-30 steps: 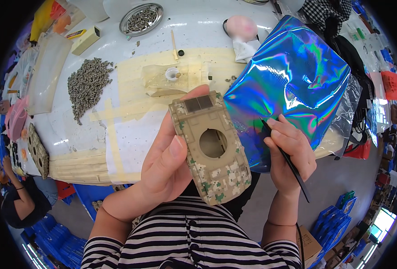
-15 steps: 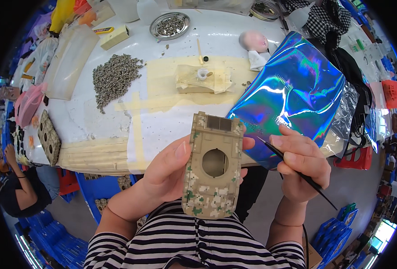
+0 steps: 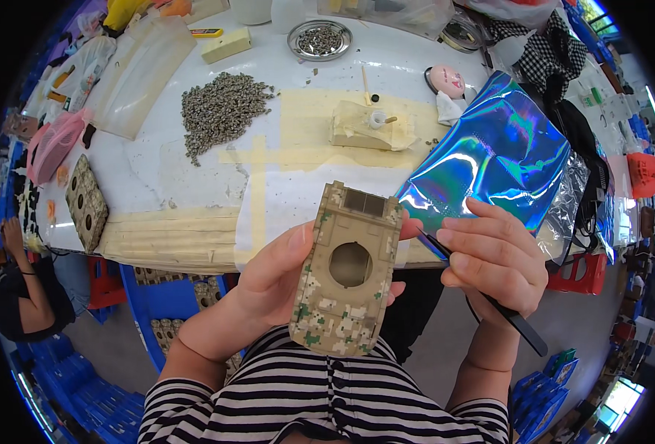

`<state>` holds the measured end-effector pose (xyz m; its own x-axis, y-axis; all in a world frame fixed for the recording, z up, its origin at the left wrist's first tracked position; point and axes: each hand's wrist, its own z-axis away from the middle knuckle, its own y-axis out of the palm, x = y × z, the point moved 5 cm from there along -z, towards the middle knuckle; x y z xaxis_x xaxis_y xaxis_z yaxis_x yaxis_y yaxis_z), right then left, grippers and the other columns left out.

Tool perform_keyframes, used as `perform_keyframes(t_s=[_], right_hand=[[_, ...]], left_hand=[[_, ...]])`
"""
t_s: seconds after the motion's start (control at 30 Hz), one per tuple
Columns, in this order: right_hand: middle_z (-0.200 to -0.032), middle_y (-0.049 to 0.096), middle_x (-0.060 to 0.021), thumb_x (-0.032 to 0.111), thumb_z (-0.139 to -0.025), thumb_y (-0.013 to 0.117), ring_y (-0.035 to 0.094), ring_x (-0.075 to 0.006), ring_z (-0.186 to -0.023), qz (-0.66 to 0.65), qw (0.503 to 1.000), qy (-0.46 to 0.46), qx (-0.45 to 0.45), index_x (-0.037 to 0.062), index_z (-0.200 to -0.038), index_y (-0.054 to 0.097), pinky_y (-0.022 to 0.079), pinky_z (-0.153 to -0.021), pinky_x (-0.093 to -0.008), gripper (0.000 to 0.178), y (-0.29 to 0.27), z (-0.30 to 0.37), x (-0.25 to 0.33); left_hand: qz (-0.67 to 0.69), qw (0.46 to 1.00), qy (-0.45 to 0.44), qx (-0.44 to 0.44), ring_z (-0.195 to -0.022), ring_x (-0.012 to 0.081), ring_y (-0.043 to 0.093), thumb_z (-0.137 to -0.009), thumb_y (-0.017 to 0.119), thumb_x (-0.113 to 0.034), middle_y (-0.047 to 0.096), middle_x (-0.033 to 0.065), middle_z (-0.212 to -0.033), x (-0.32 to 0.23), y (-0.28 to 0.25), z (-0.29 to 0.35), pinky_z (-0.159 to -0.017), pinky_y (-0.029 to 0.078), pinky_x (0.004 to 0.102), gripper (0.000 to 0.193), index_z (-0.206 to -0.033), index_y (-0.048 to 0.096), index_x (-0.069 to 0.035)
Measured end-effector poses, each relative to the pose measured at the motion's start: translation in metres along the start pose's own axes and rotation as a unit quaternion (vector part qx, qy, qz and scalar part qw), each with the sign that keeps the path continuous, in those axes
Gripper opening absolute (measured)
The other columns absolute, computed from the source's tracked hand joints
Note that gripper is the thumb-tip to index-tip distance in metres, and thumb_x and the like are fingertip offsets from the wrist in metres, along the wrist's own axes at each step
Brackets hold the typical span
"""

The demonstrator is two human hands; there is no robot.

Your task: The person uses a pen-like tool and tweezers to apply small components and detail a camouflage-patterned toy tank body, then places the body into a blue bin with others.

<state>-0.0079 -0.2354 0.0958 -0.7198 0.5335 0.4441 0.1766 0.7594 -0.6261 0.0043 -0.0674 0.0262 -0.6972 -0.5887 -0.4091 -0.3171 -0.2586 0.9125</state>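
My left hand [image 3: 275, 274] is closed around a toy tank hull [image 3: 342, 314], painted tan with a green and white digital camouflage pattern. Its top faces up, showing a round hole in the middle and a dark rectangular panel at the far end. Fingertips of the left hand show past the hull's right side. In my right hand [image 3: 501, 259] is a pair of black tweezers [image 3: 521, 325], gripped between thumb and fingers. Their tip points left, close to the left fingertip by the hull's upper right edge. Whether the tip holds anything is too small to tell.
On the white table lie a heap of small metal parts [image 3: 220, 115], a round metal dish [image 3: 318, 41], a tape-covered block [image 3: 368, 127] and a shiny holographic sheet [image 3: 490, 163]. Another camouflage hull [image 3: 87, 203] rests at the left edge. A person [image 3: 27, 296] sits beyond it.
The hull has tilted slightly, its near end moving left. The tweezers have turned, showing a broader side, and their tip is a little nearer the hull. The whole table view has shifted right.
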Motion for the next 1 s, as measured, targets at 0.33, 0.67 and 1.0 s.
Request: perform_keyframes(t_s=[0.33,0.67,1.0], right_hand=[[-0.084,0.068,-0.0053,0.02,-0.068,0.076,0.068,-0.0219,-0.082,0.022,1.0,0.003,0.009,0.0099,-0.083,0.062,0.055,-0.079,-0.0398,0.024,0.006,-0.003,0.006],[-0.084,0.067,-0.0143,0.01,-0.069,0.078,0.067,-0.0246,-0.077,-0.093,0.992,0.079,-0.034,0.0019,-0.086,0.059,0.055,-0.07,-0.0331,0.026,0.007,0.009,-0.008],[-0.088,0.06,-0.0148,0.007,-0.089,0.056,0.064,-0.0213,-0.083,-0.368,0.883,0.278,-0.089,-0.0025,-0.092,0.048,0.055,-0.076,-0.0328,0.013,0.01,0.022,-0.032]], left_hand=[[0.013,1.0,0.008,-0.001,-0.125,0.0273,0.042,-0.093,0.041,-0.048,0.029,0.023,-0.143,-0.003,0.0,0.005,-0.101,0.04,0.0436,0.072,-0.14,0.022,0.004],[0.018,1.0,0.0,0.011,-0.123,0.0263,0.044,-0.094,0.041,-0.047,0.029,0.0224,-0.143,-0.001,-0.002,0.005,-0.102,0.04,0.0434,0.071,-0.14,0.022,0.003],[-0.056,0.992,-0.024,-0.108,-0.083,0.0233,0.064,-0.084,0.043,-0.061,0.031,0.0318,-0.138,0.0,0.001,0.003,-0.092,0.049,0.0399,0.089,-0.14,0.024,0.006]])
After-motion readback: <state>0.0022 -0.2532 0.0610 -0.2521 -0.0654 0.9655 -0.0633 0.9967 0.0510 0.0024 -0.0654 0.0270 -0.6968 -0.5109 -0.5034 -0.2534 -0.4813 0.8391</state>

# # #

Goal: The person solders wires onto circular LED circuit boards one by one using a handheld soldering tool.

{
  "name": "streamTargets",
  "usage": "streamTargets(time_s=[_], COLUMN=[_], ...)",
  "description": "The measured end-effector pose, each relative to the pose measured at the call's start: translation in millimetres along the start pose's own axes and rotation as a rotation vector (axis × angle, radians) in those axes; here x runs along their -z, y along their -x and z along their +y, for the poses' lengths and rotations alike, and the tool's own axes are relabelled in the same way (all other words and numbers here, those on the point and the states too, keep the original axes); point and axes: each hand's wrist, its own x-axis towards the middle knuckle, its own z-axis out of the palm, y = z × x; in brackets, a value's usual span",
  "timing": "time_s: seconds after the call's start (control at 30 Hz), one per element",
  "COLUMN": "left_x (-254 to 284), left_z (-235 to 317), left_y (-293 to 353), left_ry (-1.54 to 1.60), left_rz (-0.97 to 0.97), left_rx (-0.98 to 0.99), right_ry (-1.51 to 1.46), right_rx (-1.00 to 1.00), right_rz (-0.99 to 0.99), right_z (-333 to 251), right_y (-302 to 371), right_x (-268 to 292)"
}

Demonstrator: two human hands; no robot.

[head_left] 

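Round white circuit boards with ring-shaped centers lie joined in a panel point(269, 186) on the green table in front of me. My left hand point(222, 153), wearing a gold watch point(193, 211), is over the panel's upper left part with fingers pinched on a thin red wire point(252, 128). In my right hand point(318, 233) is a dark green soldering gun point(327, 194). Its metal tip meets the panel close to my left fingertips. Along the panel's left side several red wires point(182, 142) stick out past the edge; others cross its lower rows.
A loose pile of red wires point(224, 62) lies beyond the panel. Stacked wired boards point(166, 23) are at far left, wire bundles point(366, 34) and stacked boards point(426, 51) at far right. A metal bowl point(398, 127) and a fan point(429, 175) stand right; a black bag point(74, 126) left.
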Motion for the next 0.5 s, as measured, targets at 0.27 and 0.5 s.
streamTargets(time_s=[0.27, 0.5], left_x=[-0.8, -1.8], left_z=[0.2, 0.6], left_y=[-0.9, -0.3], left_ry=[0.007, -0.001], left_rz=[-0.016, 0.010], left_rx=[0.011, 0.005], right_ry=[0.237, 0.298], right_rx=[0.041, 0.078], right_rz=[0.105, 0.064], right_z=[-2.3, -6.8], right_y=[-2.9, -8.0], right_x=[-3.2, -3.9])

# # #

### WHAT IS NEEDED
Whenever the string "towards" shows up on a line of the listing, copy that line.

### THE COMPLETED TASK
`<state>` holds the measured end-effector pose (xyz m; its own x-axis, y-axis; all in a world frame fixed for the recording, z up, its origin at the left wrist's first tracked position; point and axes: each hand's wrist, its own z-axis away from the middle knuckle, its own y-axis out of the palm, x = y × z, the point moved 5 cm from there along -z, towards the middle knuckle; x y z xaxis_x xaxis_y xaxis_z yaxis_x yaxis_y yaxis_z), right then left, grippers and the other columns left out.
  "description": "The measured end-effector pose, each relative to the pose measured at the call's start: translation in millimetres along the start pose's own axes and rotation as a rotation vector (axis × angle, radians) in those axes; here x runs along their -z, y along their -x and z along their +y, for the poses' lengths and rotations alike, and the tool's own axes are relabelled in the same way (all other words and numbers here, those on the point and the states too, keep the original axes); point and axes: each hand's wrist, its own x-axis towards the middle knuckle, its own z-axis out of the palm, y = z × x; in brackets, a value's usual span",

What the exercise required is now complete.